BugOutWest 23rd May 2010 08:22

What to do about it?
 

What exactly do you expect us to do about it Bug?

Current climate of jobs and ops asked me to do it. I would give the choice of doing it or looking for another job along with the othr 1-2k pilots out of work in the UK a good thinking about for all of half a second then agree to do it.

There are quiet a few place round the UK where airliners mix with GA and gliders in Class G. In fact if you wanted to ban it you would cut off the whole of the North and West of Scotland.

Its the company's you will have to speak to/ or make life difficult (through your MP maybe) to get any changes. ATCO's can't stop the practise and for every pilot that refuses to do it there are another 3 who would be quite happy to operate to get a job.
You, nothing, mad_jock, thanks. As you say, the company and its captains are the people to convince of the doubtful airmanship of this practice. I have already raised the subject with the CAA, Cambridge CC and a couple of locals. My MP is now SofS for Health, malhereusement, so he will be v.v. busy, but I have hopes of a PQ, nonetheless.

My reason for braving the "lion's den", as it were, was to canvass opinion and to find out what makes good practice as far as professional controllers are concerned. Apart from the odd spurious question about my professional capacity :), it has been a fruitful exercise, thanks to people like you.

B0W

fuzzy6988 23rd May 2010 09:05


extremely poor airmanship
You may find that after you fit a radio and transponder into the glider (weight/cost permitting), yourself and others can have a greater awareness of what's going around?

If you're flying in uncontrolled airspace, anything else can randomly fly in it as well. I know it may not come across as something easy to digest.

Powered aircraft pilots (pistons, jets, etc.) could be equally concerned too. I've heard of someone who's been flying through cloud in Class-G and nearly had a glider wrapped around it. You cannot see-and-avoid in such conditions.

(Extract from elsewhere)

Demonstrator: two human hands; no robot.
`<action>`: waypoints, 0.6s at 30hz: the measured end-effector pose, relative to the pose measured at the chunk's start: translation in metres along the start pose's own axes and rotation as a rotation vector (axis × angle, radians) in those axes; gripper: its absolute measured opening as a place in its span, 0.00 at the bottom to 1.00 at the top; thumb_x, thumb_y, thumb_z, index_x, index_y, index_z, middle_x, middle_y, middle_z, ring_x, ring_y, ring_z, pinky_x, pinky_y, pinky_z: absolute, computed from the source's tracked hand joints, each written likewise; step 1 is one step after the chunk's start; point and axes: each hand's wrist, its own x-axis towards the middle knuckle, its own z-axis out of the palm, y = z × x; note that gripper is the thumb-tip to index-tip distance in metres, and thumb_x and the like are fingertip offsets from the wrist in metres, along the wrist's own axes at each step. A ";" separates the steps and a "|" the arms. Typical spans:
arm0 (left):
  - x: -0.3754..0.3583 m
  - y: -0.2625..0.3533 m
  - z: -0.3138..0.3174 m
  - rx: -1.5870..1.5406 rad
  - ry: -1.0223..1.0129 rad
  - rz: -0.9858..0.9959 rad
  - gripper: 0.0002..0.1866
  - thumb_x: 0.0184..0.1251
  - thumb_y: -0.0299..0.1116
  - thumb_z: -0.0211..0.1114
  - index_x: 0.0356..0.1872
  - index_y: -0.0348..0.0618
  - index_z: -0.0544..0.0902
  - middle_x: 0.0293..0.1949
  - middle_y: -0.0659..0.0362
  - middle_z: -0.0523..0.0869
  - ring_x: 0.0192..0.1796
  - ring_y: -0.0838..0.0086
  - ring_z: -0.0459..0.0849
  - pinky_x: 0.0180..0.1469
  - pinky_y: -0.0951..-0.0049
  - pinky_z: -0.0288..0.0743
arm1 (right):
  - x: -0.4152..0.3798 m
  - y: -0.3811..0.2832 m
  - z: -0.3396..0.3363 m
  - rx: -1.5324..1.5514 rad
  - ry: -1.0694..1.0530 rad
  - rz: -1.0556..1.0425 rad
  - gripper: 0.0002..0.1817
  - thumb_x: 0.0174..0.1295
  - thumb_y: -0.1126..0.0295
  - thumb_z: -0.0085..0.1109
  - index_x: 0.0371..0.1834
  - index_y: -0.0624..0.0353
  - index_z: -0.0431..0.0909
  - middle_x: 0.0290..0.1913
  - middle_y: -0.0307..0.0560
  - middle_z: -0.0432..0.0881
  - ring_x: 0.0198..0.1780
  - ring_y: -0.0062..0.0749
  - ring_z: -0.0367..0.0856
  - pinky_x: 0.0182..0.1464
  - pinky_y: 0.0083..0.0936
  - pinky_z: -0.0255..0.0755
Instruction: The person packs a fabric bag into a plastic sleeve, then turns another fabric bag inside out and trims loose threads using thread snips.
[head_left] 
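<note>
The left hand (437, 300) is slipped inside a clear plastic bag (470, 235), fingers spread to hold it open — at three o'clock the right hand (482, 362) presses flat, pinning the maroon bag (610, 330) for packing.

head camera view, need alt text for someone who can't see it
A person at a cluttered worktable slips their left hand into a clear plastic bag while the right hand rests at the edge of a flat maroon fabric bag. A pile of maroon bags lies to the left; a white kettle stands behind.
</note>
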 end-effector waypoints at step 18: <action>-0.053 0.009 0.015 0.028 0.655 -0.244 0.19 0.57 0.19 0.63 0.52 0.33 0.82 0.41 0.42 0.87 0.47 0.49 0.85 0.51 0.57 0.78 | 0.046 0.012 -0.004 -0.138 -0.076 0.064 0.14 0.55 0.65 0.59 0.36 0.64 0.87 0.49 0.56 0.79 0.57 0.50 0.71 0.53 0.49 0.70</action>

A solution is to have more controlled airspace in your area to keep things separated.

But pretty please - no more low-level class A. That kicks me (a non-IR pilot) out!

mad_jock 23rd May 2010 10:20

I think you would be shocked to learn how little input Captains would have to stop this practise. Submit an ASR on it get the reply safety assement says its acceptable for none public transport flights.

Another line of attack would be to use CHIRP.

TALLOWAY 23rd May 2010 12:46


Well, I've grabbed a snapshot of the Atlantic Airlines track off RadarVirtuel website. Jim59. I'm not sure that it's going to work as a link.

Prove that system is 100% accurate in terms of aircraft position and level please. I suspect it's not.


I have already raised the subject with the CAA, Cambridge CC and a couple of locals. My MP is now SofS for Health, malhereusement, so he will be v.v. busy, but I have hopes of a PQ, nonetheless.

My reason for braving the "lion's den", as it were, was to canvass opinion and to find out what makes good practice as far as professional controllers are concerned. Apart from the odd spurious question about my professional capacity http://images.ibsrv.net/ibsrv/res/sr...lies/smile.gif, it has been a fruitful exercise, thanks to people like you.
If you really want to improve safety for all, then I'd lobby them to make Mode S mandatory in gliders, as well as all other aircraft. That way the various collision avoidance systems can do their job and safety is enhanced for everyone. If the country wasn't in such a financial mess, you could even ask the taxpayers for some funding assistance for the equipment ? :O

The only other solution is Controlled Airspace everywhere, but then you run in to all sorts of arguments about freedoms, service provision, costs, access, etc, etc, etc.

Or you can accept that other airspace users are entitled to operate in Class G and that 'see and be seen' applies to all as a method of collision avoidance. Everyone has the right to be there, everyone also needs to apply high standards of airmanship and put away their elitism.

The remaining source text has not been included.